Dr. David Ross was already annoyed with his supervisor, but when he found a note on his classroom door telling students the lecture had been cancelled, he couldn’t contain himself.

The philosophy professor ripped down the notice, wrote a few choice words on it and stuffed it into an envelope with student course evaluations before delivering it the administration.

“I felt he had no damn right to do either action, and I disobeyed and had a class anyway,” Ross said of Bruce Meyer, the program supervisor who ordered the cancellation. After an intense war of words, he received a letter saying his contract would not be renewed, in part because he reportedly read some of the evaluations before submitting them.

The battle began a short time earlier, when Meyer phoned Ross to tell him they had received formal complaints about “the environment of the classroom.” Ross thinks the complaint was more specific, however, saying the catalyst was his use of a controversial novel, Story of O.

“I felt that Story of O had erotic evolutionary value,” he said, in reference to the course’s goal of comparing Plato’s ideas to numerous contemporary texts. “And I continued to teach that.”

After Meyer’s phone call, the two exchanged a series of fiery emails where Ross insisted his role as an educator was to ruffle a few feathers.

“I should put a disclaimer on my courses—Be prepared to think,” said Ross. “This is not an information session.
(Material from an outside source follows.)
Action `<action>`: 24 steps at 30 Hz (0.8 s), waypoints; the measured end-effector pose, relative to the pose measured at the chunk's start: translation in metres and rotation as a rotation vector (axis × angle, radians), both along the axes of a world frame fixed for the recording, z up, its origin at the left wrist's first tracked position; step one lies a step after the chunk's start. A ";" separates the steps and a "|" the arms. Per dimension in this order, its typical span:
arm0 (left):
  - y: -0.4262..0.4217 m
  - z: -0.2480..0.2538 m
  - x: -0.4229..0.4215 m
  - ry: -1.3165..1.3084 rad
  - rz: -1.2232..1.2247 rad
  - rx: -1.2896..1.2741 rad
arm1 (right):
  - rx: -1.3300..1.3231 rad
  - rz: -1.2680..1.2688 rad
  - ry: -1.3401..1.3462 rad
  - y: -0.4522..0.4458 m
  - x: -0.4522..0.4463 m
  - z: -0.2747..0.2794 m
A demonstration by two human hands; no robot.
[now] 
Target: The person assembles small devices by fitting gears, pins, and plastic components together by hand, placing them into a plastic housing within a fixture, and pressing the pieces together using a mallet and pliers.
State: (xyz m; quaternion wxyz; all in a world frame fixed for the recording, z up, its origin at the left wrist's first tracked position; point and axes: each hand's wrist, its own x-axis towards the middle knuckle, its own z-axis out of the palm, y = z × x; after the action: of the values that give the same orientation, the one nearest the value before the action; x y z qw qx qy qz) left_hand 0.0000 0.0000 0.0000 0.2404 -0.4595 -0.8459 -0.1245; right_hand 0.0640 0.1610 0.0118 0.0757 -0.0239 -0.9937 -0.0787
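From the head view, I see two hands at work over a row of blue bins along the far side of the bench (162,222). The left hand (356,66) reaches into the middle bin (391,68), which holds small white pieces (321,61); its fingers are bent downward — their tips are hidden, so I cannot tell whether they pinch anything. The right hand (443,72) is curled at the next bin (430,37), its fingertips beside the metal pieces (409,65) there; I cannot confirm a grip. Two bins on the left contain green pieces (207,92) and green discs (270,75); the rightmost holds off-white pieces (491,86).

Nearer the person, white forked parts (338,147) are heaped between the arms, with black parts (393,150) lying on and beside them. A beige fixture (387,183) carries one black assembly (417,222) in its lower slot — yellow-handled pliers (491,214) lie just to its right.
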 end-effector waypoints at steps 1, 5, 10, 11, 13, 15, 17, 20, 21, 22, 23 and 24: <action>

This is thinking, this is learning, this is education.”

Ross also put his political viewpoint on the line.

“I am a communist, not a middle-class reformer, and my objective as a teacher is to build a communist movement,” he said. Shortly after, the two exchanged heated words in person, which ended, according to Ross, in his being kicked out of Meyer’s office. Ross also claims Meyer told him to stick to the text, leave his personality and soapbox outside the classroom.

Meyer won’t comment.

“He isn’t interest in speaking with you,” said Elise Gervais, program assistant in the Writing and Literature Department at the School of Continuing Studies, where Ross taught. “It ends here.”

Program Director Mary Barrie says Ross’ politics and behaviour were not appropriate.

“His reason for teaching is to build a communist movement,” she said. “Recruiting for any movement is totally incompatible with academic freedom and unacceptable in an institution of higher learning.”

But the students of Ross that the Varsity was able to contact aren’t buying it. Bonnie Burnett says Barrie’s allegations are “ridiculous.”

“He talked about communism, but he didn’t try to recruit,” said fellow student Judith Hajdu.

Although Barrie notes they did receive written complaints from students, Hajdu and Burnett have a hard time believing he created a “an environment which was uncomfortable” or a community that was not “easy, free, respectful and open” as Barrie alleges.

“I totally enjoyed all the classes,” said Hajdu.

“He always gave everybody a voice,” stated Burnett.

The two also say their attempts to talk to Meyer for an explanation have been frustrating at best.

“There weren’t any answers,” said Burnett. “It seemed like a personal, vindictive thing. I know they [Ross and Meyer] didn’t get along.”

The students also say that, contrary to the administration’s claim that only the Meaning of Life course was cancelled, their second last German Philosophy course session was also cancelled.

Barrie, however, notes that the real concern remains the student evaluations.

“The matter of an envelope being returned in David Ross’ hands full of student evaluations, irrespective of the crude language written on it, is at heart the principle that Dave completely, seemingly, has disavowed,” she said. “Those evaluations were not kept in confidence. He was reading some number of his students’ commentary. I don’t know how many students, sensing that, would have been uncomfortable about evaluating at all.”

Ross, for his part, says more fundamental issues are at stake.

“I stood up for education and [Meyer] does not and I pointed it out to his face,” Ross explained of the conflict between himself and Meyer. “The real obscenity is not the word ‘fuck’ on an envelope. The real obscenity is educators forgetting who they are.”